Summary (efficacy, safety, other results)
Efficacy: Primary Endpoint: At the end of the 8-week evaluation period, the primary efficacy result using the ANCOVA model showed that treatment with Mircera was non-inferior to treatment with epoetin. The lower limit of the 95% confidence interval for the mean difference in Hb between baseline and week 36 was -0.116 g/dL for the Mircera group. The results were consistent in the four data sets analyzed (PP, ITT, eligible and observation complete populations) with p<0.0001 in all four populations. The effect of route of administration was not significant (p=0.52), and therefore, had no impact in the primary efficacy analysis. Secondary Endpoints: In the ITT population, during the 8-week evaluation period, the number of patients maintaining a stable Hb was 68.5% in the Mircera group and 67.7% in the epoetin group. The incidence of RBC transfusions up to the end of the evaluation period was 9.7% in the Mircera group and 11.3% in the epoetin group.

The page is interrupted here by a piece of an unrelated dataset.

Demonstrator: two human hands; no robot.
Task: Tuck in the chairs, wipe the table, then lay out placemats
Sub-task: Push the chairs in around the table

Safety: The overall incidence of AEs was similar between the two treatment groups. The most common AEs in the Mircera and epoetin groups, respectively, were hypertension (18% and 14%), diarrhea (both 13%) and upper respiratory tract infection (16% and 6%). The majority of AEs reported were of mild or moderate intensity and assessed by the investigators as unrelated to trial medication. The incidence of SAEs was 30.9% in the Mircera group and 41.1% in the epoetin group. The majority of SAEs were considered unrelated to trial medication. A total of 5 patients discontinued treatment prematurely due to an AE. Two patients in the Mircera group experienced headache and hypersensitivity, respectively, and 3 patients in the epoetin group experienced intestinal ischemia, cardiac arrest, and subdural hematoma, respectively. Among the patients who died in the study (4% in the Mircera group and 6% in the epoetin group), baseline risk factors for vascular events and hemorrhages were more common than in the overall study population. The patients in the Mircera and epoetin groups who died had similar baseline risk factor profiles. There were no consistent trends in laboratory parameters nor a pattern of AEs related to laboratory abnormalities. Platelet values, while lower in the Mircera group than in the epoetin group, were within the standard reference range for both groups throughout the study. No anti-erythropoietin or anti-Mircera antibodies were detected.
Conclusions
Treatment with Mircera was non-inferior to treatment with epoetin in maintaining Hb levels (p<0.0001) in patients on stable maintenance treatment. Variability in Hb values over time was comparable in the treatment arms. The dose adjustment guidance in the protocol resulted in Hb values which were virtually identical between the baseline and evaluation periods. Safety findings were characteristic of the population under study and comparable between treatment groups.